Preliminary field data supports captive studies that Bush Dogs exist in family groups with young from one or more litters (DeMatteo 2008, Michalski 2010, E.S. Lima, K.E. DeMatteo, R.S.P. Jorge, M.L.S.P. Jorge, J. Dalponte, H.S. Lima, and S. Klorfine, pers. obs.); however, solitary individuals are regularly observed in a variety of habitat types. Reproduction in the wild is aseasonal (DeMatteo 2008). The species appears to have a semi-nomadic movement pattern versus a true territory like many carnivores (DeMatteo 2008, E.S. Lima, K.E. DeMatteo, R.S.P. Jorge, M.L.S.P. Jorge, J. Dalponte, H.S. Lima, and S. Klorfine, pers. obs.) and has been recorded living in sympatry with Atelocynus microtis in Peru and Brazil (Leite Pitman, Beck et al. 2003, Michalski 2010). Estimated generation length is four years [(0.5 x reproductive length of six years) + sexual maturity at one year (in captivity; Porton et al. 1987).

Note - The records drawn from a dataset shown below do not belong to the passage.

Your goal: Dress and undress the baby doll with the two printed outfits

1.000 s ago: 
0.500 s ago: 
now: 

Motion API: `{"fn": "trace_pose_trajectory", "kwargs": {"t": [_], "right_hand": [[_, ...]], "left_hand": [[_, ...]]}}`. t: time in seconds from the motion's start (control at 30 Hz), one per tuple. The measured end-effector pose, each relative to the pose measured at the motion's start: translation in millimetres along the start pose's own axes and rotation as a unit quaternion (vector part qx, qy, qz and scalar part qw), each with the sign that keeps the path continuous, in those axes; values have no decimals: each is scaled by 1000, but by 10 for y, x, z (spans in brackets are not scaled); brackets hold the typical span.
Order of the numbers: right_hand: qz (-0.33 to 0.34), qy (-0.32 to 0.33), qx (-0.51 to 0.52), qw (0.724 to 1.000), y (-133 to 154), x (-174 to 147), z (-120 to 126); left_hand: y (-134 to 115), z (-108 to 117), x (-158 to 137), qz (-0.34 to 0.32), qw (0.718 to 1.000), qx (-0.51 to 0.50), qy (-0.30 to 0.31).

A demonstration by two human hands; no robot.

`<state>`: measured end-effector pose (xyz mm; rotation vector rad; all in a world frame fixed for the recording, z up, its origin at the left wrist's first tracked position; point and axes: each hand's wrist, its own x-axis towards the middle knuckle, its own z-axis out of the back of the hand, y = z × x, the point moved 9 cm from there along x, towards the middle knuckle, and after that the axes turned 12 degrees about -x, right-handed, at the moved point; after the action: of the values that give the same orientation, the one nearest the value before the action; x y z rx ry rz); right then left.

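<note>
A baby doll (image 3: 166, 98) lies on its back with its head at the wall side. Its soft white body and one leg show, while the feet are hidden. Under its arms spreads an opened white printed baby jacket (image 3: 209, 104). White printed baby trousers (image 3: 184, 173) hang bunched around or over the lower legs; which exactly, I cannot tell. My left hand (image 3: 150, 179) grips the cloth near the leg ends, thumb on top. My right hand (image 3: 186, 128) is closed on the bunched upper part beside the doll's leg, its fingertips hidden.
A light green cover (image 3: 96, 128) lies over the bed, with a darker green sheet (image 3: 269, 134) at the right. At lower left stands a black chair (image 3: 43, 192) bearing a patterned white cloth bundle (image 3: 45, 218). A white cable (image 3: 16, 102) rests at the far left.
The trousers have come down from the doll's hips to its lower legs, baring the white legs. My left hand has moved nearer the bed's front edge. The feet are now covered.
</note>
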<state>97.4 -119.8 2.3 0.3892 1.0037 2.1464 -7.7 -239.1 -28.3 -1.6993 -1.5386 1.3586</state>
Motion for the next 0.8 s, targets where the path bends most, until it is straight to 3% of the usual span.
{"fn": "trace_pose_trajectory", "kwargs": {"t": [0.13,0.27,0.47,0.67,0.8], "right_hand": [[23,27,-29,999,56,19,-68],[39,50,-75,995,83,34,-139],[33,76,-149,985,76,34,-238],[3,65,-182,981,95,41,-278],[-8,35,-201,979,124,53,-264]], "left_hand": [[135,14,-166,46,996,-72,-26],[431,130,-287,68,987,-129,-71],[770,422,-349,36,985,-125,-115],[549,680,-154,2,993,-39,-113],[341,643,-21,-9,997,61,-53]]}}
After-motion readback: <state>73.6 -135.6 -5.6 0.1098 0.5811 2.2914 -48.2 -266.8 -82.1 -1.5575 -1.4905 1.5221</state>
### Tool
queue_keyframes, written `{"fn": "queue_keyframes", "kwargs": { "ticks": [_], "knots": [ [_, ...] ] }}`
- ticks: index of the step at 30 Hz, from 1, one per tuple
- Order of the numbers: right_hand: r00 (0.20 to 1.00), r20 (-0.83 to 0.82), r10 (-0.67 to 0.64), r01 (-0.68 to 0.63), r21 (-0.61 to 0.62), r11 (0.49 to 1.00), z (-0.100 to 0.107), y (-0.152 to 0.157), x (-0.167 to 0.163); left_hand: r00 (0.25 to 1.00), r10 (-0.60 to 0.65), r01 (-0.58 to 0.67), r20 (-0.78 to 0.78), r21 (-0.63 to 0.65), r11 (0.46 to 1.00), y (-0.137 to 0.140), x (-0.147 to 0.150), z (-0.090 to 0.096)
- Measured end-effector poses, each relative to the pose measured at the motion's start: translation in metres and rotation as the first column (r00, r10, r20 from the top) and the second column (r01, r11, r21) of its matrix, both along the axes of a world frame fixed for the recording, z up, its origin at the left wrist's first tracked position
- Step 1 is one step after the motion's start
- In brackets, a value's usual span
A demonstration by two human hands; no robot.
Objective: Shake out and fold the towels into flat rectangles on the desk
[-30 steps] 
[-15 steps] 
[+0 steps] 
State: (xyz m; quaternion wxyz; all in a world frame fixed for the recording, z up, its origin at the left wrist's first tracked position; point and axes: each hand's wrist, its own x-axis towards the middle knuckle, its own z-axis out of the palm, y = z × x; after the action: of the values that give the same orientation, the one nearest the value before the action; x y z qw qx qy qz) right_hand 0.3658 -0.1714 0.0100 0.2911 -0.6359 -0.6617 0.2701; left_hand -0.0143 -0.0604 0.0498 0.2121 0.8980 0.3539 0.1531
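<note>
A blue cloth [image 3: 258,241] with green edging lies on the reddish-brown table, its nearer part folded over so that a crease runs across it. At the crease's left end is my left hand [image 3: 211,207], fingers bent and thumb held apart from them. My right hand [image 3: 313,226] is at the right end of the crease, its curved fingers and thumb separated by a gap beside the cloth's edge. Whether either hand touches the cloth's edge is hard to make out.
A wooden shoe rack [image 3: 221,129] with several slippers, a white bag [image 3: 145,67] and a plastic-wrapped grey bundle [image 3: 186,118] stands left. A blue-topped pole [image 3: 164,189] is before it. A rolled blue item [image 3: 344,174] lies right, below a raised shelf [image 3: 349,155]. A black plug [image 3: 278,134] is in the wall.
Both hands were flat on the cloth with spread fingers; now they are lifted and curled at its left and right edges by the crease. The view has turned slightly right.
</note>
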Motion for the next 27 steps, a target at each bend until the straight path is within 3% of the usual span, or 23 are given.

Preliminary field data supports anecdotal reports of diet and the idea that Bush Dogs are highly carnivorous (Deutsch 1984, Peres 1991); however, there appears to be evidence of prey preference based on geographical region and habitat type, which is likely compounded by seasonal variability. For the Pantanal area in Brazil, the principal food item was Nine-banded Armadillo (Dasypus novemcinctus; 94%) with small mammals, Agoutis (Dasyprocta azarae), and birds occurring in smaller quantities; however, no fruit was recorded (n = 17, identified by scent and tracks; Lima, Jorge et al. 2009). For the interior Atlantic forest in Paraguay, the majority of the diet was composed of Agoutis and Paca (Cuniculus paca) with small mammals, rodents, reptiles, invertebrates, and Cecropia fruit occurring in lower amounts (n = 11, identified using mitochondrial DNA; Zuercher et al. 2005). In a successful reproduction center in southeast Brazil, where meat and fruit (banana and papaya) are available, animals eat fruit and meat in equal proportions (L. Saboia, pers. comm.). Predation of poultry has been reported to occur occasionally (DeMatteo 2008).